Born in Abeokuta, Nigeria, in 1934, Soyinka’s career has spanned many genres – from his work as a playwright, poet, novelist and essayist – and many guises, including regular appointments as visiting professor at several top universities around the world.
He won the Nobel prize in literature in 1986 and is often spoken of in the company of Achebe and Ngugi.
Like his fellow Nigerian, Soyinka was outspoken on the subject of the Biafran War, calling for a cease-fire in 1967.
He was subsequently imprisoned for just under two years, a period he recounts in his memoir, The Man Died: Prison Notes (1972).
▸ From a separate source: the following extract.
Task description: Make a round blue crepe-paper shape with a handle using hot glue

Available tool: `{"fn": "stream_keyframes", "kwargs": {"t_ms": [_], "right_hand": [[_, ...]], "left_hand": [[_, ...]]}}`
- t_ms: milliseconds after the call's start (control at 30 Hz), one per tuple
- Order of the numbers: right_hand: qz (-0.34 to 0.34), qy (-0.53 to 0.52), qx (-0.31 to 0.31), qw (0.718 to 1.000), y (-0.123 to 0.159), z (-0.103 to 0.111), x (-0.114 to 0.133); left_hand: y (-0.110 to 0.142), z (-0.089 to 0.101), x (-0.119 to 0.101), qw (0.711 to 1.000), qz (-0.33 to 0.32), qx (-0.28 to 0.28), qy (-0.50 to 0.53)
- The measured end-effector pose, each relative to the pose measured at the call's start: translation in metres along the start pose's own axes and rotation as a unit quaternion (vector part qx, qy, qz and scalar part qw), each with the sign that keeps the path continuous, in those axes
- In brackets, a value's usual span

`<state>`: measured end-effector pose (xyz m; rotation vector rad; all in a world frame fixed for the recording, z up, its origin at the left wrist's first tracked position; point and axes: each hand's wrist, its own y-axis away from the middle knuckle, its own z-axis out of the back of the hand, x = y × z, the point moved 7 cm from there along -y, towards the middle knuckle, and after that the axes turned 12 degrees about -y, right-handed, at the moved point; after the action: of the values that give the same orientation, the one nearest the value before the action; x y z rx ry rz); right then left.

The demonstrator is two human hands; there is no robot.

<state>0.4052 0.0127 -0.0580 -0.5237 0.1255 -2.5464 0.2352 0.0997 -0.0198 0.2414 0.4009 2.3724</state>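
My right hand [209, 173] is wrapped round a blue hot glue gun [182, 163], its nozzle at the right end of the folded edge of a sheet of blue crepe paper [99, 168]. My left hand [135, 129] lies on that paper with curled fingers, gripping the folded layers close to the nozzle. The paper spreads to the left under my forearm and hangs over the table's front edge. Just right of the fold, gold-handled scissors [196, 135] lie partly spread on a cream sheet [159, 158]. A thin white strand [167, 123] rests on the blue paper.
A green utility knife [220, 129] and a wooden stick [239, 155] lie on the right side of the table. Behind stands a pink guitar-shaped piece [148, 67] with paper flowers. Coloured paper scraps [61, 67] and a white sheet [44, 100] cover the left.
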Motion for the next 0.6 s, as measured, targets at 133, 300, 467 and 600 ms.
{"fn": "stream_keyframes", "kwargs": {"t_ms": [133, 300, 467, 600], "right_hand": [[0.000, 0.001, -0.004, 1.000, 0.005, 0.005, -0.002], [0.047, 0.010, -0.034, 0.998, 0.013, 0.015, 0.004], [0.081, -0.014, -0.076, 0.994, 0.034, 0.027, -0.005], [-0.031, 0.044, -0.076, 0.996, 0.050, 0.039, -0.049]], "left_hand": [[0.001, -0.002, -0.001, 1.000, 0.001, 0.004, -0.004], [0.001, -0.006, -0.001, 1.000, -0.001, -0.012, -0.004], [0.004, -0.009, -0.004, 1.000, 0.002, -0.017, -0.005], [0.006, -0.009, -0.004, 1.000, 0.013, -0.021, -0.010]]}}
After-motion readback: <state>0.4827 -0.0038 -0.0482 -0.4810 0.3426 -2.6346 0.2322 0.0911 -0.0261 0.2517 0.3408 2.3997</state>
Throughout a more than 50-year career, Soyinka has produced scores of novels, poems and plays. Some of his best-known work includes the plays The Trial of Brother Jero (1963), A Dance of the Forests (1963), Death and the King’s Horseman (1975) and A Play of Giants (1984), as well as the novels The Interpreters (1965) and Season of Anomy (1973).
Collections of his poetry include Poems from Prison (1969), A Shuttle in the Crypt (1972) and Mandela’s Earth and Other Poems (1988).
This considerable body of work has secured his status as one of the most prominent voices on and from the continent. His plays are now as likely to be performed in London as they are in Lagos.